Instructions for the task: Taking the line with "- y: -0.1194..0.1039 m" as the first and the line with "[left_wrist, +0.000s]" as the last, set down the lines below exactly, pictures excluded.

Information given:
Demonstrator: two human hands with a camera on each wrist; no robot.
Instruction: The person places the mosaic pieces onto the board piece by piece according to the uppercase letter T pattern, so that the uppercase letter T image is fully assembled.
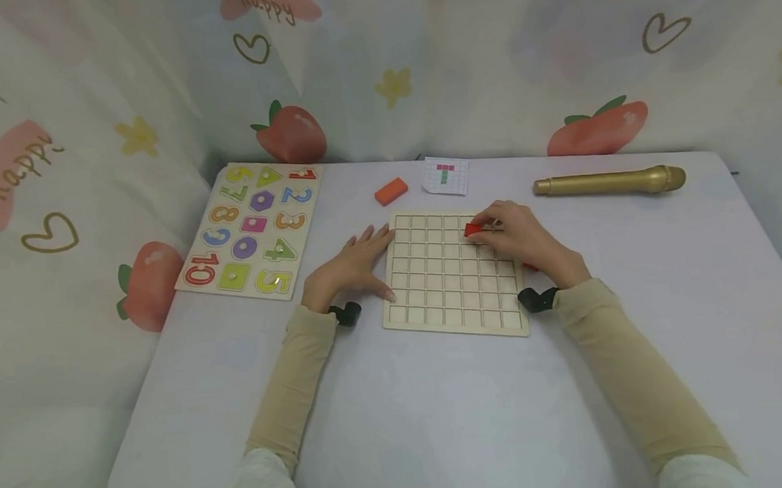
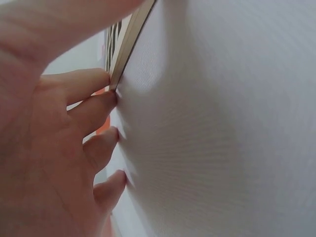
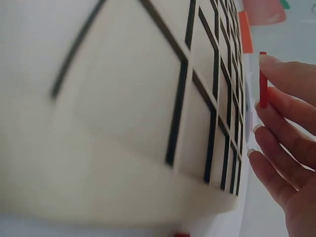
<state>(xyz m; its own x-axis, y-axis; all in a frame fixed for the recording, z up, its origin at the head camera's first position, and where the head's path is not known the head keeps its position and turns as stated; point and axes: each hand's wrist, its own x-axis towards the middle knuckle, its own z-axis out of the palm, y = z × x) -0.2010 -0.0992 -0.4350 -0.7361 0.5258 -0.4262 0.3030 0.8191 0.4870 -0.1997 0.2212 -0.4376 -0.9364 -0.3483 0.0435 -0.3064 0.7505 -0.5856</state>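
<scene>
I've got the right hand [image 1: 530, 233] pinching a red tile [image 1: 473, 229] over the grid board [image 1: 452, 298] near its far right corner, blocking my view there and partly hiding another red piece [image 1: 531, 267]. Left hand [image 1: 351, 267], fingers spread, touches the left edge. Orange block [image 1: 391, 192], pattern card [image 1: 454, 187] and gold mic [image 1: 610, 182] line the table's [image 1: 440, 418] far edge; number puzzle [image 1: 263, 249] far left corner.

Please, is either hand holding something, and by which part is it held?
The right hand pinches a thin red tile near its opposite edges; the left hand only touches the wooden grid board.
</scene>
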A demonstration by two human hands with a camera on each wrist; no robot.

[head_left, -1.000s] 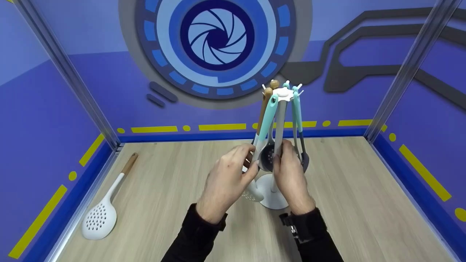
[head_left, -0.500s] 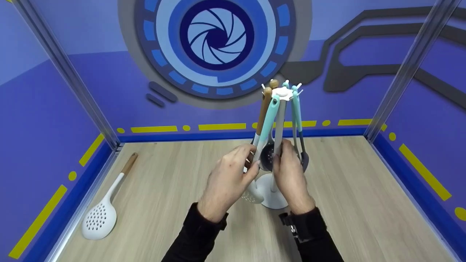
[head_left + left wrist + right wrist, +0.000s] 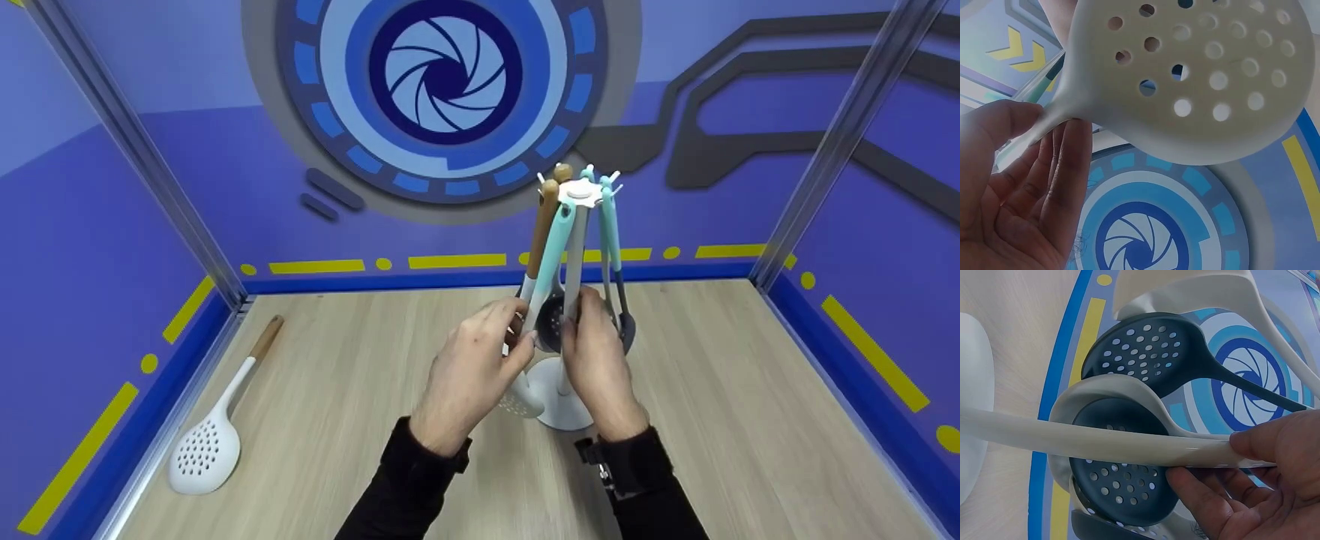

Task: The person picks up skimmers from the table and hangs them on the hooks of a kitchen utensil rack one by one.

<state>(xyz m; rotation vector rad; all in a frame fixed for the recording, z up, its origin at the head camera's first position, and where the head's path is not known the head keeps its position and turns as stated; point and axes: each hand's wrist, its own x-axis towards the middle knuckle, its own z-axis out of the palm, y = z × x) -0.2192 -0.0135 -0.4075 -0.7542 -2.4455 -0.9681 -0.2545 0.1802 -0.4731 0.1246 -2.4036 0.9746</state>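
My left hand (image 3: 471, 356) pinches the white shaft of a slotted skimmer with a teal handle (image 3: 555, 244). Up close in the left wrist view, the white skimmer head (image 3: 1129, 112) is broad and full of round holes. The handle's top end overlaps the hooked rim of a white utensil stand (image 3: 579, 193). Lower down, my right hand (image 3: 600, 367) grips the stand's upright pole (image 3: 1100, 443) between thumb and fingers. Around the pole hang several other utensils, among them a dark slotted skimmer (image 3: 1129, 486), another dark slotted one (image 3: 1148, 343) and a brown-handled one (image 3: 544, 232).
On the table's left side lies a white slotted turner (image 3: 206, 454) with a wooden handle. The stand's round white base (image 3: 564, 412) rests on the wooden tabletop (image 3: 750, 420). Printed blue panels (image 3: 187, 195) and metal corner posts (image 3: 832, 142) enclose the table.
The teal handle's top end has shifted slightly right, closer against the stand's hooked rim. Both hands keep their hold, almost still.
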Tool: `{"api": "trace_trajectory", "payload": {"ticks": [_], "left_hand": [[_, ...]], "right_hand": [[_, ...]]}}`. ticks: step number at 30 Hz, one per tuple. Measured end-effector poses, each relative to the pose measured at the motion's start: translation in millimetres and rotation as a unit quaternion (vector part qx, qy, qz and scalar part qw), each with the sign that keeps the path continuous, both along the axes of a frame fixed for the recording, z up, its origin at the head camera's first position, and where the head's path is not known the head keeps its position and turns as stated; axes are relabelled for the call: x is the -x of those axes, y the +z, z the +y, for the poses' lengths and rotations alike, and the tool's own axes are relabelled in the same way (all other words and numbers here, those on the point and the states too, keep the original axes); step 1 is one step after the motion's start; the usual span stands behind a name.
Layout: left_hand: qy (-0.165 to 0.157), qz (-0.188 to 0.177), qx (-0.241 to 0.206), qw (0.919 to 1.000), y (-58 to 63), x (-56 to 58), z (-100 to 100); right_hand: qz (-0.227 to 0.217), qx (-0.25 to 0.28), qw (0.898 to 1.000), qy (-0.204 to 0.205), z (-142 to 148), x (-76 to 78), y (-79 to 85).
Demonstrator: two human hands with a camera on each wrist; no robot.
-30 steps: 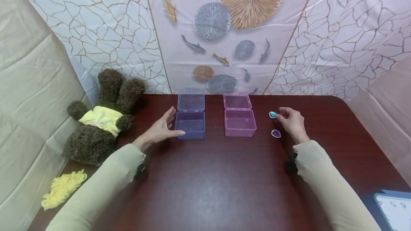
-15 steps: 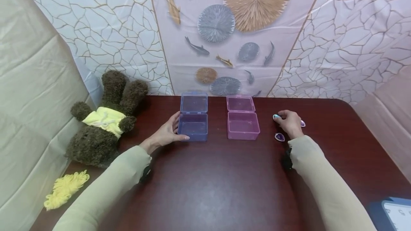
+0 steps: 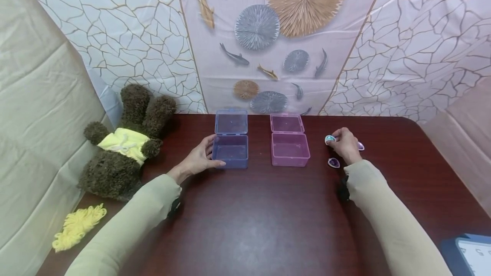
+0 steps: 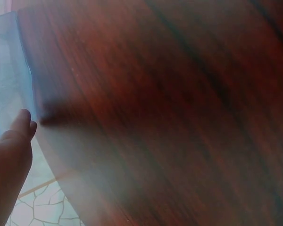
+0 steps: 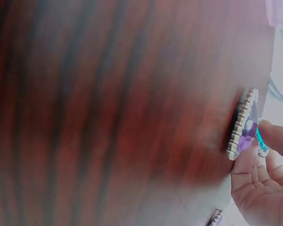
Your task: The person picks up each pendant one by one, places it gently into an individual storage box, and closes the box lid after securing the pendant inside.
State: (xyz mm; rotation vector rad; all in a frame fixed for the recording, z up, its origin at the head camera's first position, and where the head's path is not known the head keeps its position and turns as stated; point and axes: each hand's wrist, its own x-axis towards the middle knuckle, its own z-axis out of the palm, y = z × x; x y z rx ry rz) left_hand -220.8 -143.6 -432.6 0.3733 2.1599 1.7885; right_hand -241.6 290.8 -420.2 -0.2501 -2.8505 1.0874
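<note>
My left hand (image 3: 199, 156) rests at the left side of a translucent blue box (image 3: 235, 163), its thumb along the front wall and its other fingers at the side. The box's hinged lid is folded back. In the left wrist view, fingers (image 4: 20, 127) touch the bluish wall. My right hand (image 3: 347, 145) pinches a turquoise gem (image 3: 329, 139) with a pale beaded rim between thumb and fingers. A dark purple gem (image 3: 333, 163) lies just in front of it, and a light purple gem (image 3: 361, 146) shows beyond the knuckles. Close up, a purple gem (image 5: 247, 129) partly hides the turquoise one.
A pink translucent box (image 3: 290, 162), lid back, stands between the blue box and the gems. A brown plush toy (image 3: 111, 173) in yellow lies at left, near a yellow yarn bundle (image 3: 78, 227). A blue-framed white board (image 3: 473, 250) sits at the right front corner.
My left hand has closed in against the blue box's side. The right hand has taken the turquoise gem between thumb and fingers, and the light purple gem behind it has come into view.
</note>
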Motion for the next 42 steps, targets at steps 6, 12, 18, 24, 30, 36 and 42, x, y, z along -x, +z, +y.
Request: {"api": "trace_trajectory", "payload": {"ticks": [6, 12, 18, 24, 30, 36, 42], "left_hand": [[0.007, -0.008, 0.01, 0.9999, -1.8, 1.5, 1], [0.008, -0.005, 0.012, 0.9999, 0.2, 0.6, 1], [0.005, -0.003, 0.018, 0.9998, -0.3, 2.4, 0], [0.012, -0.004, 0.026, 0.9996, 0.1, 3.9, 0], [0.007, -0.004, 0.033, 0.9994, -1.0, 3.5, 0], [0.002, -0.003, 0.039, 0.9992, 0.5, 3.2, 0], [-0.006, 0.001, 0.042, 0.9991, 1.3, 2.6, -1]], "right_hand": [[0.04, 0.208, 0.977, -0.014, -5, -5.8, 10.3], [0.092, 0.386, 0.917, 0.029, -46, -12.3, 47.1], [0.032, 0.342, 0.933, 0.108, -122, -16.8, 66.4], [-0.01, 0.325, 0.922, 0.211, -198, -15.0, 50.9], [-0.049, 0.277, 0.926, 0.253, -236, -10.5, 37.2], [-0.069, 0.188, 0.945, 0.26, -253, -6.6, 38.8], [-0.098, 0.108, 0.95, 0.276, -265, -3.3, 35.3]]}}
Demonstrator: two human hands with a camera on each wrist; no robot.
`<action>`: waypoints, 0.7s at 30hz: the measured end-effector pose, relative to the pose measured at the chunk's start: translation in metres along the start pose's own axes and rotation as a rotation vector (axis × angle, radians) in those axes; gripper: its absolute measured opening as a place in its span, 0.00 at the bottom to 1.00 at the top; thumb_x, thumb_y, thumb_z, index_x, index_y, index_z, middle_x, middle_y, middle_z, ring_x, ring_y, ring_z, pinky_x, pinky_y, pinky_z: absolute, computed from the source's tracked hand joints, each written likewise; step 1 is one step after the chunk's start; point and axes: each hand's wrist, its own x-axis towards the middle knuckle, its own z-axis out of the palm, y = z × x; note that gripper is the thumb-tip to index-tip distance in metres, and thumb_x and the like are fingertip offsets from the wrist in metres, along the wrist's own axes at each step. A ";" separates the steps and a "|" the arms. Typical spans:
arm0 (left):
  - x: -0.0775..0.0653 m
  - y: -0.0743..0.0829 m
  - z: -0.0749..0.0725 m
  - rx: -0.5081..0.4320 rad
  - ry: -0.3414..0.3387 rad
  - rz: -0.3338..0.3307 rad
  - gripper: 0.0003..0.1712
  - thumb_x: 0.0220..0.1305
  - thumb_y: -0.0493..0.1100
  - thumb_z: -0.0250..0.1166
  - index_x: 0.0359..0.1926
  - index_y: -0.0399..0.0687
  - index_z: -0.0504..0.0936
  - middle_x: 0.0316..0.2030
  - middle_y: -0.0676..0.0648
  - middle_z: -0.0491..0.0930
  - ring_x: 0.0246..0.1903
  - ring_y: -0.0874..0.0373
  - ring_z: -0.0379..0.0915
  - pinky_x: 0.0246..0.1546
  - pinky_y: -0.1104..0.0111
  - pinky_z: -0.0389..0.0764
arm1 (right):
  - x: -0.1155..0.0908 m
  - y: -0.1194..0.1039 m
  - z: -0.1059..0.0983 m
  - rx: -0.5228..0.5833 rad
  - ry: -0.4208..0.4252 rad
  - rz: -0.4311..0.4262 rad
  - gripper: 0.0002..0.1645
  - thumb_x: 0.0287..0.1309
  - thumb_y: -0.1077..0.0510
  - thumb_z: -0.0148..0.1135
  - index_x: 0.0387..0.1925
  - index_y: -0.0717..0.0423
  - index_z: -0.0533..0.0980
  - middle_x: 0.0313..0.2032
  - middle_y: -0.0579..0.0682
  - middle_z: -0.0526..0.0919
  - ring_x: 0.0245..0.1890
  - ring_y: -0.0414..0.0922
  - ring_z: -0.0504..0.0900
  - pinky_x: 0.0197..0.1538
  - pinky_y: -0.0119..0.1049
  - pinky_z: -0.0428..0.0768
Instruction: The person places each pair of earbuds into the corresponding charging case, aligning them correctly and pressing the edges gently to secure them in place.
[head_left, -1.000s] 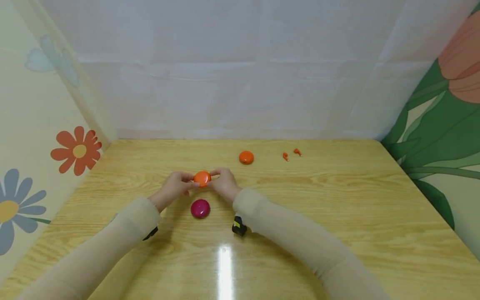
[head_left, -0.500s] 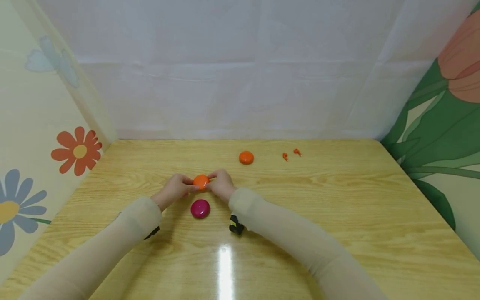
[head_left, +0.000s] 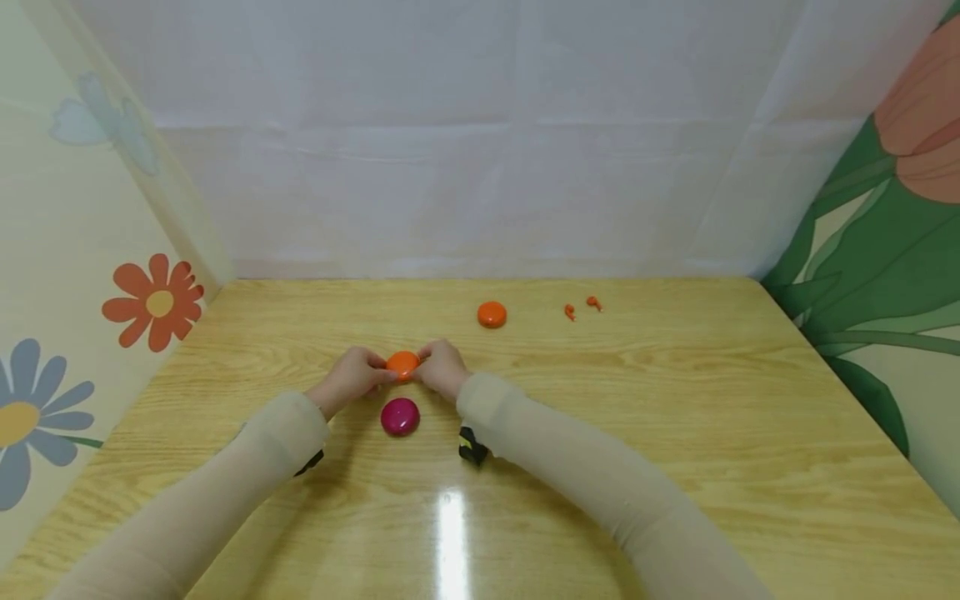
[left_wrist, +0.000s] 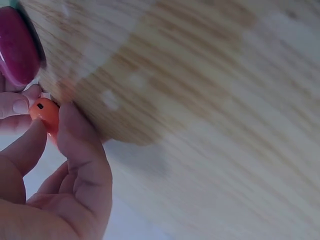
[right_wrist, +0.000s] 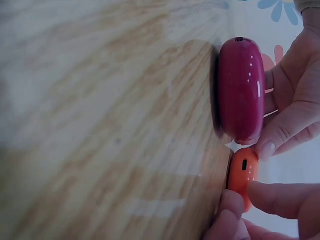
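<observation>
A round, glossy orange earbud case (head_left: 403,363) lies between my two hands, left of the table's middle. My left hand (head_left: 352,375) pinches its left side between thumb and fingers. On the opposite side, my right hand (head_left: 444,369) pinches it the same way. The right wrist view shows the case's small dark port (right_wrist: 244,164) and its underside right at the tabletop. Just nearer to me sits a round magenta earbud case (head_left: 400,416), touched by neither hand in the head view; it looms large beside the orange one in the right wrist view.
A second orange earbud case (head_left: 492,314) sits farther back on the wooden table (head_left: 675,417). To its right lie two loose orange earbuds, one left (head_left: 570,312) and one right (head_left: 594,303). A white cloth (head_left: 487,167) hangs along the back edge, with flower-painted panels at both sides.
Both hands have brought the orange case slightly down and toward me, onto the table; over the last half second it barely shifts. The magenta case, second orange case and earbuds stay put.
</observation>
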 end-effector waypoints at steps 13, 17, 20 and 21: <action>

Reply:
  - y: -0.1194..0.1039 m
  - z: -0.1059..0.0983 m
  - rx: -0.5228..0.5833 rad
  - ry: -0.4208..0.4252 rad
  - rz: -0.4311..0.4262 rad
  - gripper: 0.0002..0.1645
  - thumb_x: 0.0287..0.1309
  - thumb_y: -0.1077..0.0510
  - thumb_z: -0.0148..0.1135
  - index_x: 0.0387..0.1925
  - index_y: -0.0717..0.0423
  - index_z: -0.0533..0.0980
  - middle_x: 0.0313..0.2032
  - middle_y: -0.0579..0.0682
  - middle_z: -0.0526..0.0919
  - ring_x: 0.0245..0.1890
  - ring_y: -0.0414..0.0922
  - ring_z: -0.0504..0.0900
  - pinky_x: 0.0197..0.1538
  - pinky_y: -0.0119..0.1049
  - pinky_z: -0.0428..0.0768
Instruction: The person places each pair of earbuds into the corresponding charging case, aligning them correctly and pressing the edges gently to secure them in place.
[head_left, -1.000s] 
[head_left, -0.500s] 
[head_left, +0.000s] 
[left_wrist, +0.000s] 

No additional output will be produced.